BREAD AND WINE
We would seriously impoverish the content of the Eucharist if we would forget that in it we believers should encounter the nourishment that must feed our existence. It’s true that the Eucharist is a food shared by brothers and sisters who feel themselves united in one same faith. But, although this fraternal communion may be very important, it’s still insufficient if we forget the union with Christ, who gives himself as food.
Something similar must be said about the presence of Christ in the Eucharist. This sacramental presence of Christ in the bread and the wine has been emphasized, and for a good reason, but Christ isn’t there just to be there; he is present offering himself as food that sustains our lives.
If we want to rediscover the deep significance of the Eucharist, we must recover the basic symbolism of the bread and the wine. In order to subsist, the human being needs to eat and drink.
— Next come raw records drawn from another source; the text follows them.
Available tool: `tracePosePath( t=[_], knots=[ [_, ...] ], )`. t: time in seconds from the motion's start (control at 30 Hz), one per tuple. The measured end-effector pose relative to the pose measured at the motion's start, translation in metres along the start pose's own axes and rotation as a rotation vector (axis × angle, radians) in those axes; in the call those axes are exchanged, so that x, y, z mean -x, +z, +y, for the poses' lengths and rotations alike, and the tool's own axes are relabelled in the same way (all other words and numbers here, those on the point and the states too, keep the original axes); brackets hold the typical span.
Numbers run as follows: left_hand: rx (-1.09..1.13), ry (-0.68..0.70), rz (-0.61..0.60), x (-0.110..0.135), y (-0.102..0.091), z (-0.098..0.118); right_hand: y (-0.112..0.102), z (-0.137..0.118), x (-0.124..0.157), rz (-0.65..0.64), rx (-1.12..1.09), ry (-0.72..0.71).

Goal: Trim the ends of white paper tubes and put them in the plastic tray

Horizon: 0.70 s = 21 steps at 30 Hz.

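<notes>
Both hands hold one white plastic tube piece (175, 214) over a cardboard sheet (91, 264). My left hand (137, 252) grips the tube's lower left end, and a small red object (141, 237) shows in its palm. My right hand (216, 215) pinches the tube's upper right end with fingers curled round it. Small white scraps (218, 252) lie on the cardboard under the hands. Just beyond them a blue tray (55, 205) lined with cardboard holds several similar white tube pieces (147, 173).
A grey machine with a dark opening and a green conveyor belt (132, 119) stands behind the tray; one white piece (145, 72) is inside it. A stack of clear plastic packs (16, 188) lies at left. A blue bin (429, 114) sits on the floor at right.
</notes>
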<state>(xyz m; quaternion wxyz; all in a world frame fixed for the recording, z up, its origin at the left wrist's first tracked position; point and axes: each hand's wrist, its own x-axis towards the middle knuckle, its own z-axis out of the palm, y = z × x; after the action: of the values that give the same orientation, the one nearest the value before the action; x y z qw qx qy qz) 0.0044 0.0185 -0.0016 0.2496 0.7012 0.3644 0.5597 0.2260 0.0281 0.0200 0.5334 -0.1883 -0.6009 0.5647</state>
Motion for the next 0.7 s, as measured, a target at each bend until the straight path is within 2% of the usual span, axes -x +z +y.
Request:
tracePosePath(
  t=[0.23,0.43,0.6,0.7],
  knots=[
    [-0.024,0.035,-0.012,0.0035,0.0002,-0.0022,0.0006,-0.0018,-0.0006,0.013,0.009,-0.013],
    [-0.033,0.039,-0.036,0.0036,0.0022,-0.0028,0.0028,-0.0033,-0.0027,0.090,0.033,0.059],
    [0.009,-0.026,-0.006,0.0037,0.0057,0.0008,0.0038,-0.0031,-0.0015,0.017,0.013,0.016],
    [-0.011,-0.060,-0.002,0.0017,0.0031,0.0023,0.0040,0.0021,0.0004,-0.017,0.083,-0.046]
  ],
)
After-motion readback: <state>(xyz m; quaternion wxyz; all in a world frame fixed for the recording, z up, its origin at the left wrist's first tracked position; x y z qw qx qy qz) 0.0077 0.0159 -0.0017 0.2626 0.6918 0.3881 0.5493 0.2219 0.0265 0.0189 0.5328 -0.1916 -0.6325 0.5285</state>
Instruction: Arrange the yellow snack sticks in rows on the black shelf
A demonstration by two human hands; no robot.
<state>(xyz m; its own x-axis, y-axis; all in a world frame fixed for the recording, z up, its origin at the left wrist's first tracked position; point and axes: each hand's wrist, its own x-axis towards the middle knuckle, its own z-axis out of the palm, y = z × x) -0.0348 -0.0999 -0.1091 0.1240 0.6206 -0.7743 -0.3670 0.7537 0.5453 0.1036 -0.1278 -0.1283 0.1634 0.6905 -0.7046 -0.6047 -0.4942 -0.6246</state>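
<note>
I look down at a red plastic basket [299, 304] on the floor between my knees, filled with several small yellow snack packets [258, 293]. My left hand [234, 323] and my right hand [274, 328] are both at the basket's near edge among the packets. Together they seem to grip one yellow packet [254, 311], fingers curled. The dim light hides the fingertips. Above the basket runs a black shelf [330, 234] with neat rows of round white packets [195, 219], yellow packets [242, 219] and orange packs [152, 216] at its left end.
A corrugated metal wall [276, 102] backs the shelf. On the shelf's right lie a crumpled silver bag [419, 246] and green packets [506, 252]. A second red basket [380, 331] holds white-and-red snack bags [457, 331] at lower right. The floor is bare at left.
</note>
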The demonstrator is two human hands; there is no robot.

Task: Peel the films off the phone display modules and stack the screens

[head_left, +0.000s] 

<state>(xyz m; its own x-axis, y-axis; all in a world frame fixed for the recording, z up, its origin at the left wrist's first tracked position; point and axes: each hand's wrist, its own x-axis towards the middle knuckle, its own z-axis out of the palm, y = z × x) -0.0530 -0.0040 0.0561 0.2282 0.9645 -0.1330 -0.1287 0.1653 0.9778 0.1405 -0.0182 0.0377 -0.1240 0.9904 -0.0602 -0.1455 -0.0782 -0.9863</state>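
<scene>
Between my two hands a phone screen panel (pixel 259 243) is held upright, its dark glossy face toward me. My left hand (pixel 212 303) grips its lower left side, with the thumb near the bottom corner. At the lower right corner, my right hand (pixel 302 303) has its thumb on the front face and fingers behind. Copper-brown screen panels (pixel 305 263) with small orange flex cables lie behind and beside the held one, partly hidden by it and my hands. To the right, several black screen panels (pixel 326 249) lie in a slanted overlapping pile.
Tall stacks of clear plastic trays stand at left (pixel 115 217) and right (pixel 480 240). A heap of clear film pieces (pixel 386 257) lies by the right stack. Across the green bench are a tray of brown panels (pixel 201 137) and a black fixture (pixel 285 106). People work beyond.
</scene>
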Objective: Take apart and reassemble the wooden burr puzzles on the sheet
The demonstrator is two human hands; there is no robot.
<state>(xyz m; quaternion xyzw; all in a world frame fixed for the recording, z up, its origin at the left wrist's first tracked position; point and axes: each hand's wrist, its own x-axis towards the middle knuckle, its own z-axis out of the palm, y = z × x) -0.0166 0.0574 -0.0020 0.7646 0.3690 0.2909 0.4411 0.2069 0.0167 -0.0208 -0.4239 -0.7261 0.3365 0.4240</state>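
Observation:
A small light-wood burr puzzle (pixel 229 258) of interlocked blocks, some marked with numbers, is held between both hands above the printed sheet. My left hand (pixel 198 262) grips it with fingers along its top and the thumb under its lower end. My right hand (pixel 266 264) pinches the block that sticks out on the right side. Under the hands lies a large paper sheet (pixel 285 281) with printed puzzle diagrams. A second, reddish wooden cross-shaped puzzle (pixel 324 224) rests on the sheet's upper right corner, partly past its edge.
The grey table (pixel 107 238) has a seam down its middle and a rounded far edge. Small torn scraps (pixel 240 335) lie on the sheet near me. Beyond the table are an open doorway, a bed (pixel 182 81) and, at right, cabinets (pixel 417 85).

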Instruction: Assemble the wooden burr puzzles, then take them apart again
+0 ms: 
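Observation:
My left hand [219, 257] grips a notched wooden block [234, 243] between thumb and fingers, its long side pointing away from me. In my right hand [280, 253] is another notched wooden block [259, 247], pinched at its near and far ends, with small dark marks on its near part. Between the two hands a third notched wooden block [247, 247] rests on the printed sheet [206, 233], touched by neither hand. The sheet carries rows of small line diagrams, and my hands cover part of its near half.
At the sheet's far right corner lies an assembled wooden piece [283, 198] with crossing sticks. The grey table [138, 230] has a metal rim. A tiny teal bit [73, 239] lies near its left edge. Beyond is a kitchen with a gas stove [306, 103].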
And this simple fact, sometimes so forgotten in societies satisfied with well-being, reveals that the human being isn’t founded in self, but that one lives by receiving life mysteriously.
Today’s society is losing the capability of discovering the significance of the basic signs of humanity. However they are simple and original signs that return us to our true condition of being creatures that receive life as a gift of God.
Concretely, the bread is an eloquent symbol that expresses within itself all that food and nourishment mean for a person. That’s why the bread has been honored in many cultures in an almost sacred way. More than one can still remember how our mothers told us to kiss whatever piece fell to the floor by our carelessness.
But from the time it came from the earth to our table, the bread needs to be worked by those who sow, who fertilize the land, who harvest and gather the grains, who grind the wheat, who bake the flour. The wine supposes a process still more complex in its elaboration.
That’s why, when the bread and the wine are presented on the altar, it’s said that they are «fruit of the earth and the work of human hands», and signify what people make and build with our efforts of solidarity.
That bread and that wine will be changed for believers into «bread of life» and «chalice of salvation». There we Christians encounter that «true food» and «true drink» that Jesus speaks of. A food and a drink that nourishes our life here on earth, that invites us to work this earth and better it, and that sustains us while we walk toward eternal life.